DATA
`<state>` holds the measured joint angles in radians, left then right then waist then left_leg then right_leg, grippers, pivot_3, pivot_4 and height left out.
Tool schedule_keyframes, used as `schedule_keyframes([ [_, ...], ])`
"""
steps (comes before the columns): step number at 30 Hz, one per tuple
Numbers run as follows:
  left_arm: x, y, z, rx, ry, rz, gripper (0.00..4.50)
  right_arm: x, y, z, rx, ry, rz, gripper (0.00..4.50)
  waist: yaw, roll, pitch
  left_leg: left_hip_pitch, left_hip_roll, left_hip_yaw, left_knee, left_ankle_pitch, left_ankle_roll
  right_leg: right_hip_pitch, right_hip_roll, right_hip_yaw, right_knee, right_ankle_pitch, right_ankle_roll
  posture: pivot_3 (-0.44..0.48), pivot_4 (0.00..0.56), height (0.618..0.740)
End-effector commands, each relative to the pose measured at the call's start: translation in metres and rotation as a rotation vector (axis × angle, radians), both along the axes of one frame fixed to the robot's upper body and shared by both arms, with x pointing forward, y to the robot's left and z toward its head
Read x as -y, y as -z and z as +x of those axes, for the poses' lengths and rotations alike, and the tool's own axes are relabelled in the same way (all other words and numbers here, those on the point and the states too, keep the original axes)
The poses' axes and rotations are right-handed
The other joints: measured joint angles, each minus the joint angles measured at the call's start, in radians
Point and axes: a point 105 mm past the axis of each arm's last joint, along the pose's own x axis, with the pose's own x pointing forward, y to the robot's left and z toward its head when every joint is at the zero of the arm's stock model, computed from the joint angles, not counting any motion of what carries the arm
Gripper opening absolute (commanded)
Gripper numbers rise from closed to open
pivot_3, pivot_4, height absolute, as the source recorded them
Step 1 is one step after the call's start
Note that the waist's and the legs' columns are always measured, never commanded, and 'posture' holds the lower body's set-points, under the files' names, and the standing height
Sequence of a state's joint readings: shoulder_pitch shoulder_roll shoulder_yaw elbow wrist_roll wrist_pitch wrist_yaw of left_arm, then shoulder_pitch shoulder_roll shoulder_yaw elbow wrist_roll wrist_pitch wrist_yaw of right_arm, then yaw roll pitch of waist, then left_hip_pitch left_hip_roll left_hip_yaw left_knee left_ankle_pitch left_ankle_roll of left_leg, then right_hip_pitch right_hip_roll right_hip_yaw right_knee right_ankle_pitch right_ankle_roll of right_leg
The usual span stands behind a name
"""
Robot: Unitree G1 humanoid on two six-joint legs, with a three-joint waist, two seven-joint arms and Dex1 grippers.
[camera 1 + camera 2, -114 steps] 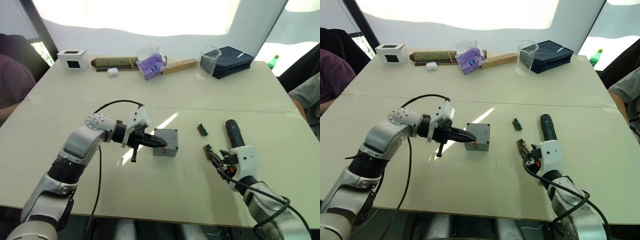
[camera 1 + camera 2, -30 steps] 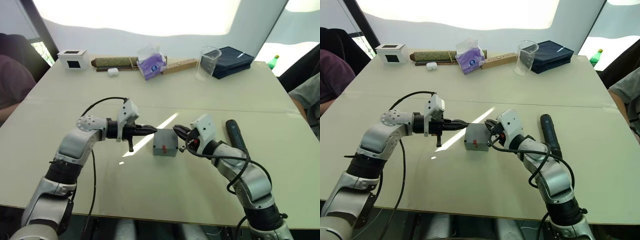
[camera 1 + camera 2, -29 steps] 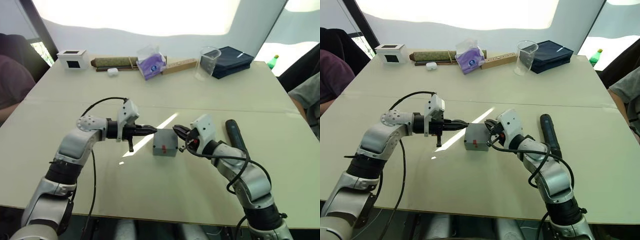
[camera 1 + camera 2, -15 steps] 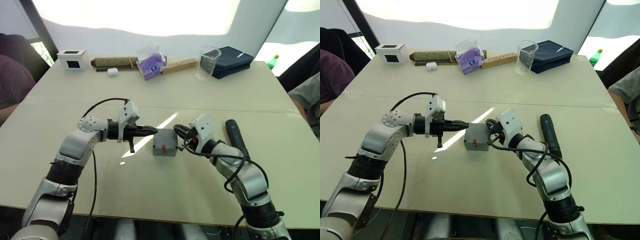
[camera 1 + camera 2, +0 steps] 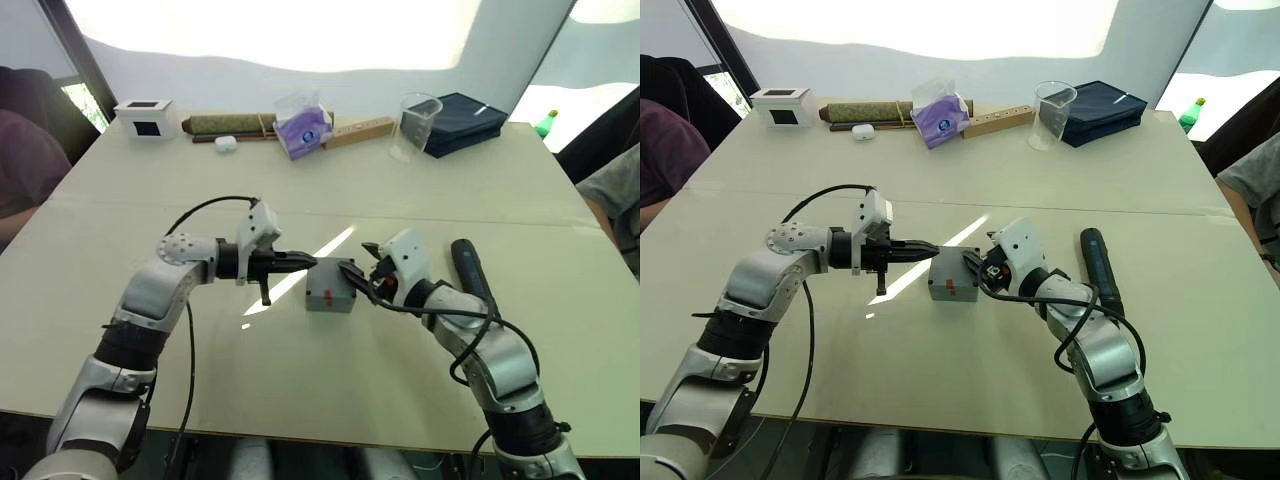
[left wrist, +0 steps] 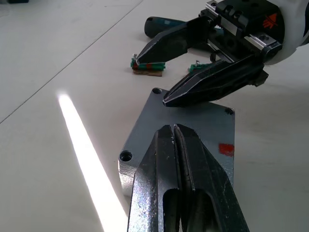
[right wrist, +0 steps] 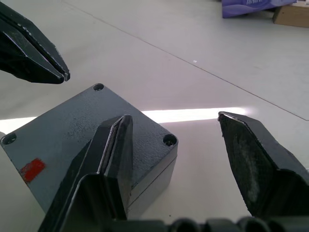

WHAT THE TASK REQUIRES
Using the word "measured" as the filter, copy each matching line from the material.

RESPONSE BOX
`<state>` holds the measured joint angles in radians, left then right then waist then left_leg then right_leg, grippers, pivot_3, pivot_4 and height left out.
End-effector commands, each relative to the pose measured at the call's start: translation in metres and rotation as a rotation vector (axis × angle, radians), both along the axes of one frame fixed to the robot's upper body and shared by both arms, with x pointing forward, y to the robot's left and z toward its head
The other joints: measured joint angles, each minus the joint angles measured at the call's start, in radians
Note that the waist's and the legs' columns are always measured, never commanded, and 'posture' holds the lower body's set-points, under the files' names, and the standing height

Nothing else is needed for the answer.